Without layer 2 blockchains, it appears only Uniswap, the preeminent decentralised exchange, and NFT marketplace OpenSea have regularly hit 10,000 daily users and 100,000 monthly users, according to data from DappRadar.

From August 2020 through the end of 2021, more than 20,000 crypto wallets interacted with Uniswap V2 almost every day, according to DappRadar. During the final seven months of 2021, the tail-end of crypto’s bull run, more than 10,000 crypto wallets interacted with a newer version of the Uniswap protocol, Uniswap V3, daily.

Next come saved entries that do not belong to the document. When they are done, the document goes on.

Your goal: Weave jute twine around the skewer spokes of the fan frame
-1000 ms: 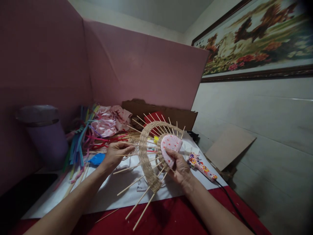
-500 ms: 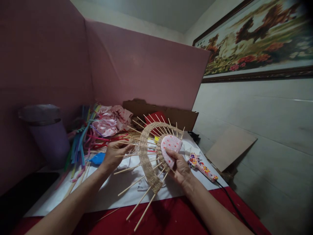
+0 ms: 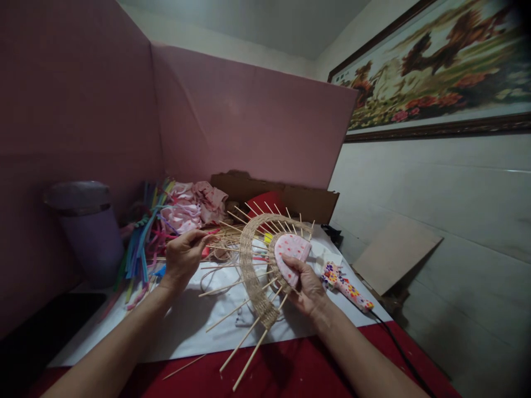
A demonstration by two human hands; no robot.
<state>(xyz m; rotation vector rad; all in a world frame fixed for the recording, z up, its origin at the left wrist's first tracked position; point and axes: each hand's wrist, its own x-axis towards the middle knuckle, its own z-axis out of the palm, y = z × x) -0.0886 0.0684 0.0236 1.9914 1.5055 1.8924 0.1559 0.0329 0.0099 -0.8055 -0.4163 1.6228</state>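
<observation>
The weave (image 3: 247,271) is taken as clock centre, with 12 o'clock pointing away from the worker. The partition (image 3: 249,121) stands at 12, the largest item visible from here. The sheet (image 3: 178,342) lies below. The weave, a curved fibre band on radiating sticks (image 3: 249,363), is tilted above the sheet. The right hand (image 3: 310,290), at 4, is clamped on the dotted pad (image 3: 295,246), thumb across its face. The left hand (image 3: 182,260), at 9, has its fingertips drawn close near the stick ends; whether they pinch a strand, I cannot tell. The gun (image 3: 348,287) lies at 3, near the right hand, its cord (image 3: 394,347) trailing towards 4.

Caution: a hard pull from 9 could bend the sticks or distort the band. A slack right thumb could let the weave turn. Sticks at 6, if dipped, could catch the sheet. The right wrist, if it fouls the cord, could drag the gun
</observation>
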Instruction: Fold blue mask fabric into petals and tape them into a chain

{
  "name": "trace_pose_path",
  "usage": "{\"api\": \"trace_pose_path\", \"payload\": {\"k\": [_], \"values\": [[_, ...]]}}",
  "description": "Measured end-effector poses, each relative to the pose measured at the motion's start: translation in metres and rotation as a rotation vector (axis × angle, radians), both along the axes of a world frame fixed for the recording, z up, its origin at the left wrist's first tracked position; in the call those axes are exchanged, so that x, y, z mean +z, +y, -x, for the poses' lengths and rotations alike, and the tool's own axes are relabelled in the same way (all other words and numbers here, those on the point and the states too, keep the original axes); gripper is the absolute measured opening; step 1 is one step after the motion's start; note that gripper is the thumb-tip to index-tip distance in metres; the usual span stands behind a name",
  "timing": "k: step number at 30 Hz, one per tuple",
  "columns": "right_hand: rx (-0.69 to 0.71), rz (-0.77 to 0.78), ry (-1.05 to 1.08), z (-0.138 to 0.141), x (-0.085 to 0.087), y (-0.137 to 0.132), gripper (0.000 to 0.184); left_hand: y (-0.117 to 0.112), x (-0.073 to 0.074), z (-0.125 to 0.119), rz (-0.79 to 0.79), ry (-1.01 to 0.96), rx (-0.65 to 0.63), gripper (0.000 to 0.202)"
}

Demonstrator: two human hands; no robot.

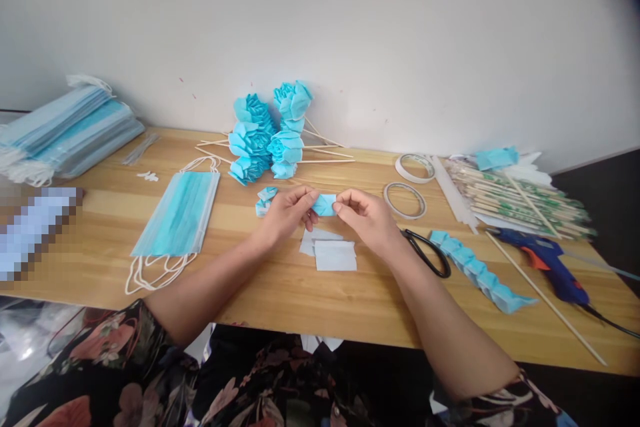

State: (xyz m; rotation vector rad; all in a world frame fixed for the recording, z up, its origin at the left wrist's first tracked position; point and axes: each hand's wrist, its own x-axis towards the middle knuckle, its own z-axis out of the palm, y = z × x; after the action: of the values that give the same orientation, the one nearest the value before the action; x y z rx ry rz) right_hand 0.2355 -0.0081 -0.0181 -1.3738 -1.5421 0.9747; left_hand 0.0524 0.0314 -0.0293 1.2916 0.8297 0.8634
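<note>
Both hands pinch one small folded piece of blue mask fabric (325,205) above the middle of the table. My left hand (293,209) grips its left end between thumb and fingers, and my right hand (364,213) has the right end. Just below lie several pale cut fabric rectangles (336,256). Small folded blue pieces (265,200) rest beside my left hand, partly behind it. Near my right wrist are the black handles of scissors (431,255); the blades are hidden. A strip of folded blue petals (480,270) lies to the right of them.
Blue fabric flowers on sticks (253,140) lie at the back. Face masks (177,213) are at left, with a bigger mask stack (65,130) behind. Tape rolls (406,201), a bundle of wooden sticks (525,197), a loose stick (550,300) and a blue glue gun (550,267) occupy the right.
</note>
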Motion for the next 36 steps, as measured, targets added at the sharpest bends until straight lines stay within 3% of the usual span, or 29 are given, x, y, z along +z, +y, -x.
{"api": "trace_pose_path", "payload": {"k": [5,11,36], "values": [[-0.059,-0.012,0.035,0.0003,0.0009,0.0,0.017,-0.0021,0.0013,-0.0014,0.039,-0.062,0.019,0.043],[-0.1,-0.035,0.039,0.0013,0.0019,0.0004,0.017,-0.0031,0.0053,-0.003,0.044,-0.02,-0.046,0.035],[-0.005,-0.003,0.011,0.0049,-0.0041,-0.002,0.017,-0.004,0.0056,-0.0044,0.025,0.01,-0.064,0.022]]}}
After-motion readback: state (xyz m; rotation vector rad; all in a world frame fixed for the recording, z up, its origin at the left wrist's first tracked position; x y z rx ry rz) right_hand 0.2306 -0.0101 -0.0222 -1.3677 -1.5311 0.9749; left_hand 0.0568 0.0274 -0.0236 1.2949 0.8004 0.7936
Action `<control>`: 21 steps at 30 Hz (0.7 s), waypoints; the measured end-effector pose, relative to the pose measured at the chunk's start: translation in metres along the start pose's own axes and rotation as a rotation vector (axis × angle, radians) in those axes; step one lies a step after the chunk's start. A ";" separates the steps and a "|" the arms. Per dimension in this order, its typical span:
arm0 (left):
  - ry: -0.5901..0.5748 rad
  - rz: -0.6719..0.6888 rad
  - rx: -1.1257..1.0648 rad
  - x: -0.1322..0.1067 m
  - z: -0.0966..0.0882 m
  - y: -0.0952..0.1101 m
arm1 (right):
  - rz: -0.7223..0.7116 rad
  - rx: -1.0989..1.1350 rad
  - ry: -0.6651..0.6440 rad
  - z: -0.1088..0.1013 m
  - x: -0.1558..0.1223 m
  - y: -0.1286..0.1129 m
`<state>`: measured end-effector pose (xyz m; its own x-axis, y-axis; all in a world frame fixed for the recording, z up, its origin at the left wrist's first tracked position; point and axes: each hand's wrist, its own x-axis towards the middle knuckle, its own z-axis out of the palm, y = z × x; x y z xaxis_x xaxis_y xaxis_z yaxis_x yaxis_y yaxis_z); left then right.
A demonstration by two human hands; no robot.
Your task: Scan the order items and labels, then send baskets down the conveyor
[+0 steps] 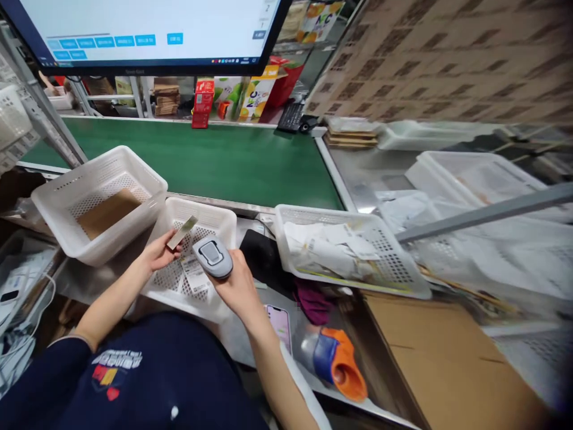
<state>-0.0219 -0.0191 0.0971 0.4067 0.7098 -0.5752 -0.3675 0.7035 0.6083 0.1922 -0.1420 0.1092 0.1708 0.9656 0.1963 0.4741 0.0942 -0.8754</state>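
My left hand pinches a small, thin, gold-green box, tilted up over a white perforated basket. Close by on the right, my right hand is wrapped round a grey-and-white handheld barcode scanner. The scanner's head is beside the box, with a small gap between them. Below both hands, a white printed label or slip lies in the basket. What is printed on the box is too small to read.
A larger white basket with cardboard inside stands left. Another basket holds white papers at right. Behind runs a green conveyor belt under a monitor. A phone and an orange-and-blue tape dispenser lie near my right forearm.
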 end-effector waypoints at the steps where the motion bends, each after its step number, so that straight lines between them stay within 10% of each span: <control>1: 0.019 -0.026 -0.004 -0.003 0.001 -0.005 | 0.013 -0.004 0.002 0.000 -0.006 0.003; 11: 0.004 0.028 0.191 -0.022 -0.017 -0.031 | 0.043 0.033 0.001 0.007 -0.028 0.006; 21: 0.162 0.422 1.063 -0.016 -0.064 -0.060 | 0.118 -0.017 -0.045 0.004 -0.047 0.027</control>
<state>-0.0601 -0.0700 0.0348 0.2788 0.9317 -0.2330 0.4726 0.0781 0.8778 0.1935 -0.1841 0.0748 0.1874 0.9797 0.0717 0.4675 -0.0248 -0.8836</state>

Interest in V3 dropped along with crypto hype in 2022, but traders flocked back during a recent memecoin frenzy.

NOW READ: ‘Sandwich bots’ filch millions off unwitting investors during meme coin rally

Between July 2021 and April, more than 10,000 crypto addresses interacted with OpenSea daily, according to DappRadar. Over the past month, about 5,000 crypto addresses interacted with OpenSea daily.

Then there’s the issue of measuring an application’s user base. One person can control multiple crypto wallets. And few — if any — decentralised applications perform know-your-customer checks, making it difficult to measure how many users they actually have.

High stakes bets are popular with industry high-rollers. Last year, pseudonymous crypto trader GCR made a $10 million bet on the future of Terra with Do Kwon, who was recently arrested in Montenegro.

The money was put in escrow, and GCR officially won in March of this year.

This story has been updated to include an additional comment from Song.